Of particular relevance to our hypotheses were our two measures of mind wandering. The first was the mean proportion of probes to which participants responded affirmatively (i.e., that they had been zoning out). We used this measure to index the propensity to be caught zoning out by the prompts because it adjusts for the number of prompts and is therefore preferred to the absolute number of affirmative probe responses (Reichle et al., 2008
). Our second measure of mind wandering was the number of self-reported zoning-out episodes.
Results indicated that the alcohol group was significantly more likely than the control group to be caught mind-wandering by the prompts (M = .25, SE = .05, vs.

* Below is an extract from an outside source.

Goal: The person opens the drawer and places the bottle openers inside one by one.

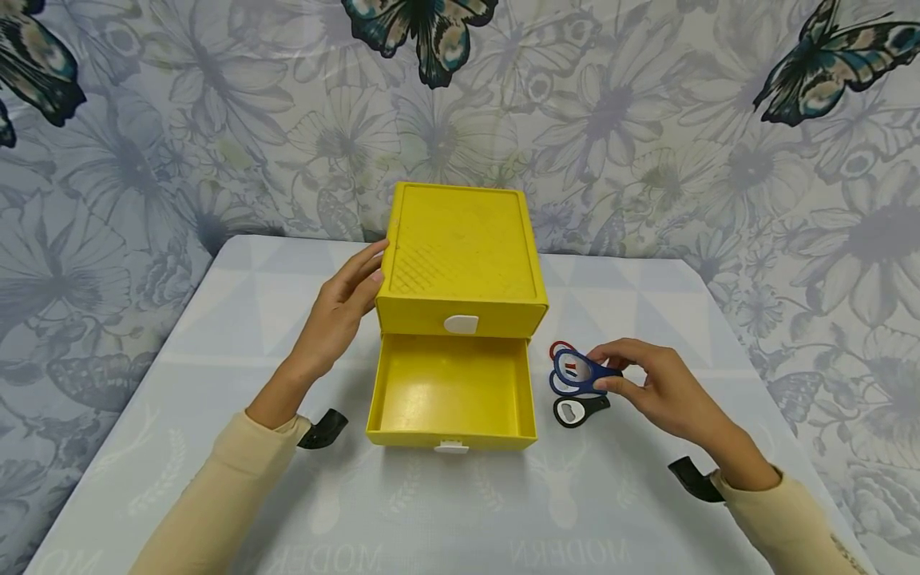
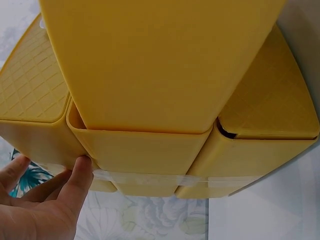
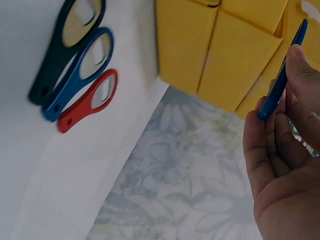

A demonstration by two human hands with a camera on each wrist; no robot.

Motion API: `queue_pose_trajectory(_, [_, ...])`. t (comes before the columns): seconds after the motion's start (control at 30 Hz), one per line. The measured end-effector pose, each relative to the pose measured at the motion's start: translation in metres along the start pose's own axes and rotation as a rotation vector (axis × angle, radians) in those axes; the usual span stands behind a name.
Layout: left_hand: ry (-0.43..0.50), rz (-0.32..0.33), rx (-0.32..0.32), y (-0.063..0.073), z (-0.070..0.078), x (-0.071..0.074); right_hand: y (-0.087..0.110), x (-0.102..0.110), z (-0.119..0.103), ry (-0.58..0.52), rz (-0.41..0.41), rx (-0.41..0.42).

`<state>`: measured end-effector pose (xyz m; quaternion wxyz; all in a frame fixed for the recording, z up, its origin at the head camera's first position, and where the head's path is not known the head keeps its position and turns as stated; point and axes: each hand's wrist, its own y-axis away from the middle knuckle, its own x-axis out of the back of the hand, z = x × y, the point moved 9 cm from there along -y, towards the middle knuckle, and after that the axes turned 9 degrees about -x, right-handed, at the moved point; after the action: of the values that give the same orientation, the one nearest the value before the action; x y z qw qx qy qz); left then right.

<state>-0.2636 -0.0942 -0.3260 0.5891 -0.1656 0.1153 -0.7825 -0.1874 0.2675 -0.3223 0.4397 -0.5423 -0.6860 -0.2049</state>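
A yellow two-drawer box [image 1: 460,247] stands mid-table, its upper drawer pushed in and its lower drawer [image 1: 451,383] pulled out toward me. My left hand [image 1: 341,307] rests its fingertips on the box's left side; the left wrist view shows its extended fingers [image 2: 82,167] at that yellow wall. To the right of the drawer, my right hand [image 1: 661,387] pinches a blue magnifying glass [image 1: 584,369] by the handle. Below it, a black magnifying glass [image 3: 65,45], another blue magnifying glass [image 3: 82,72] and a red magnifying glass [image 3: 90,100] lie side by side on the table.
The table [image 1: 460,511] has a pale patterned cover. Behind it hangs a floral backdrop [image 1: 611,160] with butterfly decorations [image 1: 431,32]. Clear tape [image 2: 145,177] runs across the box's side. A white tab [image 1: 451,449] sticks out from the lower drawer's front.
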Motion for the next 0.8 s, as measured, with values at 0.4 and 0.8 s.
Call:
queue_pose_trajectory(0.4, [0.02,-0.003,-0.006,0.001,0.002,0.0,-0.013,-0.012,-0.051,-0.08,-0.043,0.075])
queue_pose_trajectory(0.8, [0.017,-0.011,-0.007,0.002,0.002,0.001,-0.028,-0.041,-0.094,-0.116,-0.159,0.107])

M = .12, SE = .03), t (48) = 2.15, p = .036, prep = .900. (Means were computed by averaging across the ratios of individual participants.) The mean number of probe-caught zone-outs was 0.76 (SE = 0.19) for the placebo group and 1.52 (SE = 0.34) for the alcohol group. The number of prompts was similar for participants in the placebo group (M = 6.80, SE = 0.37) and those in the alcohol group (M = 6.60, SE = 0.41), t < 1, p > .7. Note that the slightly higher number of prompts in the placebo group actually worked against the observed difference in the proportion of probes that caught zoning out (i.e., participants in the alcohol group received fewer probes, but were nevertheless caught zoning out more often than participants in the placebo group).

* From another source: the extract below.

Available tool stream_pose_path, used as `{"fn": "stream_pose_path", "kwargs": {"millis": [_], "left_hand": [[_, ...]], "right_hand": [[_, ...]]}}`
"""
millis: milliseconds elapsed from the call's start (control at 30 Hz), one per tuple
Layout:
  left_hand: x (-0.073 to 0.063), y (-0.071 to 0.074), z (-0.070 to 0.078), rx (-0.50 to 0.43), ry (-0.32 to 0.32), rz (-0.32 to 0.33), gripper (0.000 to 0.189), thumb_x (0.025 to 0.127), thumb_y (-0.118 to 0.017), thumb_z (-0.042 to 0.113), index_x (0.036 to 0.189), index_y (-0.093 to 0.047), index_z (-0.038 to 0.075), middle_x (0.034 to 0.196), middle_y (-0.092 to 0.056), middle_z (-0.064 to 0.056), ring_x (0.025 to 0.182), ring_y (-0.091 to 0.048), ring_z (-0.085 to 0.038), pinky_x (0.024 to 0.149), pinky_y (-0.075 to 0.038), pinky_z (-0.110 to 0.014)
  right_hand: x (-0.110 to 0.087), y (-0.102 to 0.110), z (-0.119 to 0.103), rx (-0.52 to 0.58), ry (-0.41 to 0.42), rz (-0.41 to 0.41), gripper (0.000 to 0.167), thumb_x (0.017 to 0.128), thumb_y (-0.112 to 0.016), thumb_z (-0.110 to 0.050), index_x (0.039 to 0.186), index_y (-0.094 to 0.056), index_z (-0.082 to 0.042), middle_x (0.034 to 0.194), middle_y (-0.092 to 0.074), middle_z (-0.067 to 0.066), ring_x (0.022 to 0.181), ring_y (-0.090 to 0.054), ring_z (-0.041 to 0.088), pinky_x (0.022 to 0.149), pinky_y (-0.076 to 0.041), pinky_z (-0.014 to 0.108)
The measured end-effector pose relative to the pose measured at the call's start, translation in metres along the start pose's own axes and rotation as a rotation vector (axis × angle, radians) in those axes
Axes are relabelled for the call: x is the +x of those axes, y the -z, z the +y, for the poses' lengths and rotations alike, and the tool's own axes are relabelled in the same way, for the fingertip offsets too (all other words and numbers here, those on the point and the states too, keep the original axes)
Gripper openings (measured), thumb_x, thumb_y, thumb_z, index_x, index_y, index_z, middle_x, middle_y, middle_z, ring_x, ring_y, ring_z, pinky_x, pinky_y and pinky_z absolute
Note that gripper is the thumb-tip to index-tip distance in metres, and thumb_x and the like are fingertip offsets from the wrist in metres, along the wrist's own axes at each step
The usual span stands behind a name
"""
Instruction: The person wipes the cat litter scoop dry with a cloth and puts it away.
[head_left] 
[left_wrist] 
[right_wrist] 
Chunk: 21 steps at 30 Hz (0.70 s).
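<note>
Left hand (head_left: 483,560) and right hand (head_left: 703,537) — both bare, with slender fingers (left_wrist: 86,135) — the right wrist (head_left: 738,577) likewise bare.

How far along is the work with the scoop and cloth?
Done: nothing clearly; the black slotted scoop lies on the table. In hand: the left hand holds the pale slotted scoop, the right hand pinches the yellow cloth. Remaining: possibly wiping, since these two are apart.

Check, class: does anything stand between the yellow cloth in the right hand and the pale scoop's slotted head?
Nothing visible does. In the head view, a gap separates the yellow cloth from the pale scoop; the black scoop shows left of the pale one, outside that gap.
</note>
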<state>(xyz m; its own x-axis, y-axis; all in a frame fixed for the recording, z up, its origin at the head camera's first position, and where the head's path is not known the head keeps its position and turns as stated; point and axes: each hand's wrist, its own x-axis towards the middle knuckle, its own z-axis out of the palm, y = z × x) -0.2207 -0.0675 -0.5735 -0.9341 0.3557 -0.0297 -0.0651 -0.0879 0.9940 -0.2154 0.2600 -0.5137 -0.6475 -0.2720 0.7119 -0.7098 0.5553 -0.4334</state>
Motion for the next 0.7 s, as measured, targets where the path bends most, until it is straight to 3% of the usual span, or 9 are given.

The second mind-wandering measure putatively indexes meta-awareness of zoning out. Participants in the placebo group (M = 1.48, SE = 0.27) and those in the alcohol group (M = 1.24, SE = 0.29) were similar in the frequency with which they caught themselves zoning out (t < 1, n.s.). Despite zoning out more than twice as often as participants in the placebo group (as revealed by the probe measure), participants in the alcohol group were no more likely (and, indeed, were slightly less likely) to catch themselves zoning out. We quantified this observation by comparing the observed number of self-caught zone-outs in the alcohol group with the expected number of self-caught zone-outs in the alcohol group, given that participants in this group were approximately 2.09 times more likely than those in the placebo group to be caught (by probes) zoning out. To execute this analysis, we multiplied the mean number of self-caught episodes of mind wandering in the placebo group (1.48) by 2.09, and compared this value (3.09) with the observed number of self-caught zone-outs in the alcohol group (M = 1.24); the difference between these values (3.09 and 1.24) was significant, t (48) = 2.91, p < .007.
There were no significant associations between comprehension and either of the two mind-wandering measures in either condition. We also examined the responses that participants made to the computer-administered questions completed after each mind-wandering episode. Although the pattern of results was complex, it is important that participants reported thinking about a variety of different topics during the zoning-out intervals, and reported thinking about text-related topics (on average) only about 6.75% of the time. Moreover, alcohol seemed to particularly increase distraction related to sensory states, such as hunger, thirst, and other consummatory motives.